**WORK ITEM**
From the listing, collect all lines containing the word "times".
----------
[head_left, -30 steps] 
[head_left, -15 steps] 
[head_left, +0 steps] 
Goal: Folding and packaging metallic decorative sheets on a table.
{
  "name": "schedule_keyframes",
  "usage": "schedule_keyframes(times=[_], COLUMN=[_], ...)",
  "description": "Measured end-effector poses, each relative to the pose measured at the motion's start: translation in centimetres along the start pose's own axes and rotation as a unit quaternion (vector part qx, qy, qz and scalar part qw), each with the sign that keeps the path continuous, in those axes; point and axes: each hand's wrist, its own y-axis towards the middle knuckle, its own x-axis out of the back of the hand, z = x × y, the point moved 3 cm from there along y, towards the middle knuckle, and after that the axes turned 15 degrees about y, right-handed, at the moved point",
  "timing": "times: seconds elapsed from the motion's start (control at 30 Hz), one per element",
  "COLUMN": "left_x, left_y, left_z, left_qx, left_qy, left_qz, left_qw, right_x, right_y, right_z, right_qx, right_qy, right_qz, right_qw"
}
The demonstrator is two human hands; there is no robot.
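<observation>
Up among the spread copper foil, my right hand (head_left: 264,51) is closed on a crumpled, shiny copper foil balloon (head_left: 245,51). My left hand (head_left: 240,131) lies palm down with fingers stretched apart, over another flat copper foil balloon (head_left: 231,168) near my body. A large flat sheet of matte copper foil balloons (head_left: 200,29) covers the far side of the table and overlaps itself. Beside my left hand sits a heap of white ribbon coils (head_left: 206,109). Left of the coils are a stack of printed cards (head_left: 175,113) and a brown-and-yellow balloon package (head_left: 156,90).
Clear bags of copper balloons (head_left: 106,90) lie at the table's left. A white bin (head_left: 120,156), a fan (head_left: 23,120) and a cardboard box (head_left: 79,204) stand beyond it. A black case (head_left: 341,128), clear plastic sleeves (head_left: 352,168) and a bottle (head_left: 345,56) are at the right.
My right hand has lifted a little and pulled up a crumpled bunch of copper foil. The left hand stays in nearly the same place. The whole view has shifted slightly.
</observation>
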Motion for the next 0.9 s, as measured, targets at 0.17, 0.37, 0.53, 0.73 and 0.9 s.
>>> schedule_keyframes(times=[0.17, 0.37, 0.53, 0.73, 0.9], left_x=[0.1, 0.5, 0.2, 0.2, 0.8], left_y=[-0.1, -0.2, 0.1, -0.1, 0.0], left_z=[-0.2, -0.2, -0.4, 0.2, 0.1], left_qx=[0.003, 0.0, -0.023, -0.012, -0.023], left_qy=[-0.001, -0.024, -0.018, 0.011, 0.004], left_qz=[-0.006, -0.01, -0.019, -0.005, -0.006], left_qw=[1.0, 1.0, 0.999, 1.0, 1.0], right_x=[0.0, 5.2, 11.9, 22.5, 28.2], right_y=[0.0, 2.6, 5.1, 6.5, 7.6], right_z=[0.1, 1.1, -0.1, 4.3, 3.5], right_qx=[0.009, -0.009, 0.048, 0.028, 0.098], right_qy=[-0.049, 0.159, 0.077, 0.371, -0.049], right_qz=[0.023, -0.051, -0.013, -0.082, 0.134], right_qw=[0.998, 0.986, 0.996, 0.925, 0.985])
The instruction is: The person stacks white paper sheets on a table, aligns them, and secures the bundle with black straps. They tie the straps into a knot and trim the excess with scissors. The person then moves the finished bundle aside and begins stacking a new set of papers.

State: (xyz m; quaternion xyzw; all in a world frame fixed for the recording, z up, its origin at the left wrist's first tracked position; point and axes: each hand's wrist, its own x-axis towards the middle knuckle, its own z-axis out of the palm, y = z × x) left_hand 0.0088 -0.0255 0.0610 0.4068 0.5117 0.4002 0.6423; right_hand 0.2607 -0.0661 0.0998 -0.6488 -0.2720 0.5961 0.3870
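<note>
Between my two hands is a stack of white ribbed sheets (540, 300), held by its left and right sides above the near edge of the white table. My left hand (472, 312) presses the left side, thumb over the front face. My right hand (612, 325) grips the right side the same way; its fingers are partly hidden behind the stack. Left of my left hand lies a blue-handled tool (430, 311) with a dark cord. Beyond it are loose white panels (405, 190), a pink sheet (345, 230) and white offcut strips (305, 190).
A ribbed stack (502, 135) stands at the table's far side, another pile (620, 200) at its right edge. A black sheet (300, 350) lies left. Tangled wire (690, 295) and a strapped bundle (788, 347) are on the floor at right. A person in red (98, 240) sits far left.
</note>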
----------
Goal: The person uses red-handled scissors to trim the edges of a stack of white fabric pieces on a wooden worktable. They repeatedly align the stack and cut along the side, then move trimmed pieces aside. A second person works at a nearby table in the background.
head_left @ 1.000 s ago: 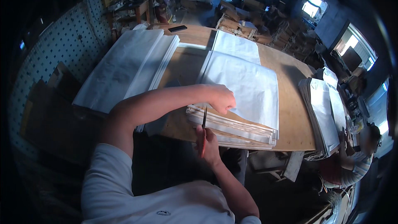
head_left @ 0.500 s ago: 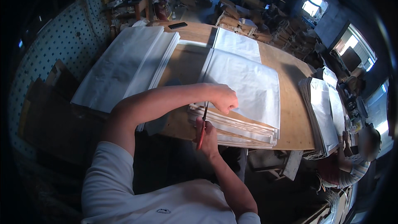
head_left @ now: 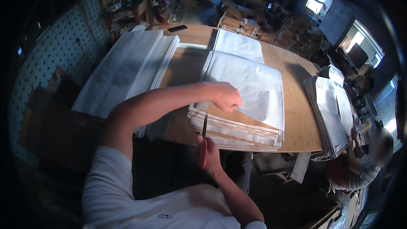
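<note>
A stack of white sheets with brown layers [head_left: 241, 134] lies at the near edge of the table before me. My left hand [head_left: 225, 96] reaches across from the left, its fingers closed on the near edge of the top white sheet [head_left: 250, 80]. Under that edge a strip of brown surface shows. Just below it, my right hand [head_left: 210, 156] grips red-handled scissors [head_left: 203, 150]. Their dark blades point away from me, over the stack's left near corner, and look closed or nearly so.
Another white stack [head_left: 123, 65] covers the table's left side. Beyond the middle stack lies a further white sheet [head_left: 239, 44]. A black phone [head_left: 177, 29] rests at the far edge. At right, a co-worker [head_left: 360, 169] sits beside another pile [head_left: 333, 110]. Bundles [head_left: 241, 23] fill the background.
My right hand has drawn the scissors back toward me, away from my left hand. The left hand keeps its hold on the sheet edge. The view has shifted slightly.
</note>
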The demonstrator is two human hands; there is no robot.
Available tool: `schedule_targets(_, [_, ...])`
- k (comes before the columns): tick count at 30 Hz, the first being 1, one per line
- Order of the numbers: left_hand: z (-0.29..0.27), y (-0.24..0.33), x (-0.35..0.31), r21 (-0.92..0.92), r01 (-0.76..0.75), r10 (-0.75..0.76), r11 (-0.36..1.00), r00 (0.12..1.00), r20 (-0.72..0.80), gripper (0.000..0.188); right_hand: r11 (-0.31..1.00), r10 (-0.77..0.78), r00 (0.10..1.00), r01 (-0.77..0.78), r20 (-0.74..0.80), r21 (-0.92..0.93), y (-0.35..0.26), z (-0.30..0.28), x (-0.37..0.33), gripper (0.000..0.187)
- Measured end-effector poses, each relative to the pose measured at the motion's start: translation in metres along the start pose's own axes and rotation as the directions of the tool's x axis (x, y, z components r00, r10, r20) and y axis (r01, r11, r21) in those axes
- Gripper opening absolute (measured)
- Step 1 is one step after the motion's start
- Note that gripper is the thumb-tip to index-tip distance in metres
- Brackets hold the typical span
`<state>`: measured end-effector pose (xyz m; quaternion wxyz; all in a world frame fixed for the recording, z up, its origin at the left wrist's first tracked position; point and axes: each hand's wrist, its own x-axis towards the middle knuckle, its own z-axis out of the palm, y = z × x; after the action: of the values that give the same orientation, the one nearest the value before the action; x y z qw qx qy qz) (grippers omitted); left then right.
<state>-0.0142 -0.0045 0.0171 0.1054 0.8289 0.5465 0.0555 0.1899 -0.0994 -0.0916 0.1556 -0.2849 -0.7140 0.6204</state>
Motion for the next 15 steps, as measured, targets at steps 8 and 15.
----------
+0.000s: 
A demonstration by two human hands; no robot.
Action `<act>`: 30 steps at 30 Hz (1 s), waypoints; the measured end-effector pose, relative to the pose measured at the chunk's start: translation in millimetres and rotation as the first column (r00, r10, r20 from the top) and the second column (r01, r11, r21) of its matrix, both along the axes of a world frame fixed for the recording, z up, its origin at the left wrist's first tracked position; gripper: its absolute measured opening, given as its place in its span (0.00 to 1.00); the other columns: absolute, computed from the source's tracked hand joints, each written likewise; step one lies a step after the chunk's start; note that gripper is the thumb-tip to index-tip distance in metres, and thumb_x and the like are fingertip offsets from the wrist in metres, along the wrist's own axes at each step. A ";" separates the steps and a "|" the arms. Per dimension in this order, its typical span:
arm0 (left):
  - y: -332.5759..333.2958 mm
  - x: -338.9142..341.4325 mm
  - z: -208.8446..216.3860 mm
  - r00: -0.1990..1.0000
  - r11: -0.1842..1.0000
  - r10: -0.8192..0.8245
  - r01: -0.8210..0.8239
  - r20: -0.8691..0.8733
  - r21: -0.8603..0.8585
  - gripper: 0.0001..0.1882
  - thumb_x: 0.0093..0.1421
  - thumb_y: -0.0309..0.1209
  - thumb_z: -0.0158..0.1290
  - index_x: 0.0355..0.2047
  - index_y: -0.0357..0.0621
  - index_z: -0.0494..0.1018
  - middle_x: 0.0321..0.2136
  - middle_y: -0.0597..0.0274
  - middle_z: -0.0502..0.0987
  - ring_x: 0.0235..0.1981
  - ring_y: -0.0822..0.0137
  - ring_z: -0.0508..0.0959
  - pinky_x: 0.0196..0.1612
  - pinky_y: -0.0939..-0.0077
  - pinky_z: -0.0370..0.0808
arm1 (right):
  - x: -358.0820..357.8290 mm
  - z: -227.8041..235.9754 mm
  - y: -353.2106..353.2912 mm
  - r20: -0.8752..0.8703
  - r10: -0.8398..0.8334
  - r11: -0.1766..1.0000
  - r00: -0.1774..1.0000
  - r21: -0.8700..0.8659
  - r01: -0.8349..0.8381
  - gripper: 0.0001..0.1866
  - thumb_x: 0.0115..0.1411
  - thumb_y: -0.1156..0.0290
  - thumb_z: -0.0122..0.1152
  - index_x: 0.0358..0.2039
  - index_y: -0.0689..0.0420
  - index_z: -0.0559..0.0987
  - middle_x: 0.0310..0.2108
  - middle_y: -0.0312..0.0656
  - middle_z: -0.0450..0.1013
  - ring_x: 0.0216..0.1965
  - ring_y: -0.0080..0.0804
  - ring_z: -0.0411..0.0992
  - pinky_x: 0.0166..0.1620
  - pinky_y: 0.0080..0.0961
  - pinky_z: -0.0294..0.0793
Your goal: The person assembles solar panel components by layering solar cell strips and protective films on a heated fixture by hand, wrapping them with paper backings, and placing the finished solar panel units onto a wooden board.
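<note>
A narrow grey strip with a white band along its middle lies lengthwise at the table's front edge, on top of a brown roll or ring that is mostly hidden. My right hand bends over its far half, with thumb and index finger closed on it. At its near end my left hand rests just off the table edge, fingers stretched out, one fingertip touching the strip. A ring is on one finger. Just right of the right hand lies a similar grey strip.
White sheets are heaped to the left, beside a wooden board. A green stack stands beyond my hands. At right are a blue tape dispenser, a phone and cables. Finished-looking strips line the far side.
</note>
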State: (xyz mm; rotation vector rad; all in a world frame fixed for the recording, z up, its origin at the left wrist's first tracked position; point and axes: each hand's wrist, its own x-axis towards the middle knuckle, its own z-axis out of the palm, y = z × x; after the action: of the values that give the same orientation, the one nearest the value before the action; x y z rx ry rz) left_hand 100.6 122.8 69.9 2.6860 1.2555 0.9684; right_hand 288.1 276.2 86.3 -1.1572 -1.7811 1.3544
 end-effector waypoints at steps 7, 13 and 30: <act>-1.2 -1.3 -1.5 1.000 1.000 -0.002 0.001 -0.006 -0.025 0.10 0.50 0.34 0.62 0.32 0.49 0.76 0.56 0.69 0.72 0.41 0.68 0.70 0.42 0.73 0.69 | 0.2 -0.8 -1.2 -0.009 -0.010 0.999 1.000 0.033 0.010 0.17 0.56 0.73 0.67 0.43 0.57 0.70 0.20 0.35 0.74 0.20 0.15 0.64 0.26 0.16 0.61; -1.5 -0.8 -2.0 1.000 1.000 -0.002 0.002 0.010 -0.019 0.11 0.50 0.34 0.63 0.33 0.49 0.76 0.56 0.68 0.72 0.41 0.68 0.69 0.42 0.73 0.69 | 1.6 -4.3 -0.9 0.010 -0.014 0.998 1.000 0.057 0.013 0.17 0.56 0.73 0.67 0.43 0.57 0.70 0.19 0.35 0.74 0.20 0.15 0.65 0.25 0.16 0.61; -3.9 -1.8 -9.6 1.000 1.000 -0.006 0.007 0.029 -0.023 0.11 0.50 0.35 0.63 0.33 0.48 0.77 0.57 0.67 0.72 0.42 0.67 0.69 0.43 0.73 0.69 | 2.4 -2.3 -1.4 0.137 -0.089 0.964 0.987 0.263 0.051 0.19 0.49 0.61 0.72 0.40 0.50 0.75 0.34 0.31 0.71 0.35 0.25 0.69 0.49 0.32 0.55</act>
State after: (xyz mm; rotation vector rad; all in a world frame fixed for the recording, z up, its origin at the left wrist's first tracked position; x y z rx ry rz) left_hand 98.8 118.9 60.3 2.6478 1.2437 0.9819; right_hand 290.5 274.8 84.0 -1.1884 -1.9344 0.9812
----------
**ANSWER BELOW**
  "usage": "schedule_keyframes(times=[_], COLUMN=[_], ...)",
  "timing": "times: seconds elapsed from the motion's start (control at 30 Hz), one per element",
>>> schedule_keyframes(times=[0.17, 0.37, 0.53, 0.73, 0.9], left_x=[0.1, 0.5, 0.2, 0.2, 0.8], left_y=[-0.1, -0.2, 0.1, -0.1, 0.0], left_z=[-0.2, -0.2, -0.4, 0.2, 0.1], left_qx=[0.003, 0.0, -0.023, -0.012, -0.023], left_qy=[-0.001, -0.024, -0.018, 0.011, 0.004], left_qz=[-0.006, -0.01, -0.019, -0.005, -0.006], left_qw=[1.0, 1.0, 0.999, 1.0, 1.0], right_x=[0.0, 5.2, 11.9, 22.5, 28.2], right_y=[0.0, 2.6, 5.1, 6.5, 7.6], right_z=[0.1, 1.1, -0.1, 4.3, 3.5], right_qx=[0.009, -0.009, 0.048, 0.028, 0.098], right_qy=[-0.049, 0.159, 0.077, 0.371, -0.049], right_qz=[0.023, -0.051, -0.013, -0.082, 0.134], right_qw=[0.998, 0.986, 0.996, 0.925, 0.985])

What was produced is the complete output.